Ora, apenas para fazer uma só citação entre muitas, o Papa Inocêncio III na epístola Eius exemplo ao arcebispo de Tarragona, Durando de Osca, exigiu que os valdenses que se converteram à fé católica professassem, numa fórmula de fé, exatamente o oposto do que foi ensinado pelo Papa Francisco e pelo Cardeal Fernández: «No que diz respeito ao poder secular, declaramos que ele pode exercer o julgamento de sangue sem pecado mortal, desde que, ao executar a vingança, proceda não por ódio, mas por ato de justiça, não de modo incauto, mas com reflexão» (Denz. 795).
É possível notar que Inocêncio III acredita que são algumas circunstâncias que tornam ilegítimo o julgamento de sangue, e não o próprio fato de impor a pena capital. Ora, como é possível que o poder secular tenha a faculdade de impor a pena capital sem pecado, como afirma a Eius exemplo, se esta pena viola sempre a dignidade da pessoa humana, “para além de qualquer circunstância”, como afirma, de modo contrário, Dignitas infinita? Como pode a pena capital proceder de um “ato de justiça” (precisamente, um ato retributivo de justiça), se se trata de um ato radical de injustiça contra a dignidade humana?

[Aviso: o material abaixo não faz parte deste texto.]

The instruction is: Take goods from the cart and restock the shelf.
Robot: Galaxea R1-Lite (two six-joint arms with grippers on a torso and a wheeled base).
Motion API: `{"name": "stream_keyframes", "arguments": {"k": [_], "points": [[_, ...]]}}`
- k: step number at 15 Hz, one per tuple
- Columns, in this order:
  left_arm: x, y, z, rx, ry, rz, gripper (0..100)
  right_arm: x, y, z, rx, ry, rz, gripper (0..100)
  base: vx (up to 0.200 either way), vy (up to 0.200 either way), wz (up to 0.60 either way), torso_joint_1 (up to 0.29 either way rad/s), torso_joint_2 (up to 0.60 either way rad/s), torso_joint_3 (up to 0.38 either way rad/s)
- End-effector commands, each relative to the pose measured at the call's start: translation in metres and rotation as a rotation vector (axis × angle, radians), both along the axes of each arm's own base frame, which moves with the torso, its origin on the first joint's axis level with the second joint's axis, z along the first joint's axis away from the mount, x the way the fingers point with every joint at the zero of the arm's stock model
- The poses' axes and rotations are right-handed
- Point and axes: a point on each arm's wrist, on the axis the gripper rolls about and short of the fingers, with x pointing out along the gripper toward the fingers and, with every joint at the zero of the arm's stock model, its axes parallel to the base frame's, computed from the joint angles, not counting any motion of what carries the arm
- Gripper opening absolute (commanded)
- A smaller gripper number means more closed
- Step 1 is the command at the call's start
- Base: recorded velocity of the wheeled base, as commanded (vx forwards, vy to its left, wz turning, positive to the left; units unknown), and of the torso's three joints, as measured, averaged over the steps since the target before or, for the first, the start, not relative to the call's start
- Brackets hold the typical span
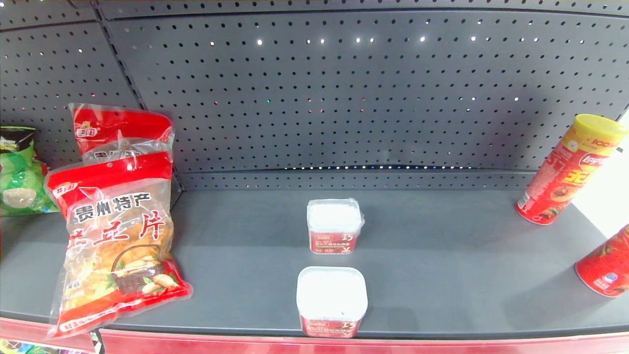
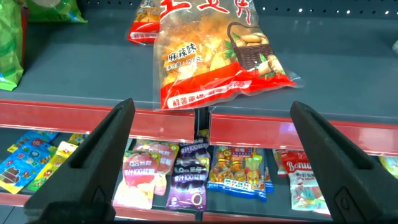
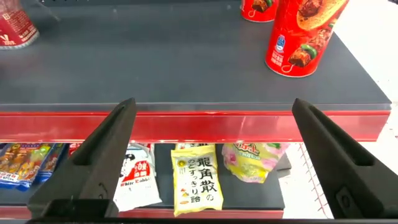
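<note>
The dark grey shelf (image 1: 442, 255) holds a large red-and-clear bag of potato slices (image 1: 115, 241) at the left, lying over the front edge, with a second such bag (image 1: 120, 130) upright behind it. Two white-lidded tubs (image 1: 334, 226) (image 1: 331, 300) stand mid-shelf, one behind the other. Two red crisp cans (image 1: 570, 169) (image 1: 607, 268) stand at the right. My left gripper (image 2: 211, 168) is open and empty, in front of and below the shelf edge under the bag (image 2: 217, 53). My right gripper (image 3: 214, 168) is open and empty too, below the shelf edge near a red can (image 3: 305, 34).
A green bag (image 1: 19, 172) stands at the far left. The shelf has a red front lip (image 2: 298, 127). The shelf below carries small snack packets (image 2: 193, 174) and a yellow packet (image 3: 198, 180). Bare shelf surface lies between the tubs and the cans.
</note>
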Motion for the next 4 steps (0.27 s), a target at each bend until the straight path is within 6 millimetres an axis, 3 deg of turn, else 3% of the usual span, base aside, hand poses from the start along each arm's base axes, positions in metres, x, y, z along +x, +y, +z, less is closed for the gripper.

É impossível conciliar estas duas posições. O ensino católico nunca considerou de forma absolutista o direito à vida, como fizeram os valdenses, os quacres, os menonitas, os hussitas e os pacifistas, embora tenha sempre defendido a inviolabilidade da vida inocente. O que é outra coisa. Encontramo-nos assim, mais uma vez, na situação embaraçosa de Fiducia supplicans: a contradição com o ensinamento da Igreja apresentada como autêntico desenvolvimento. E diz-se que não há dois sem três.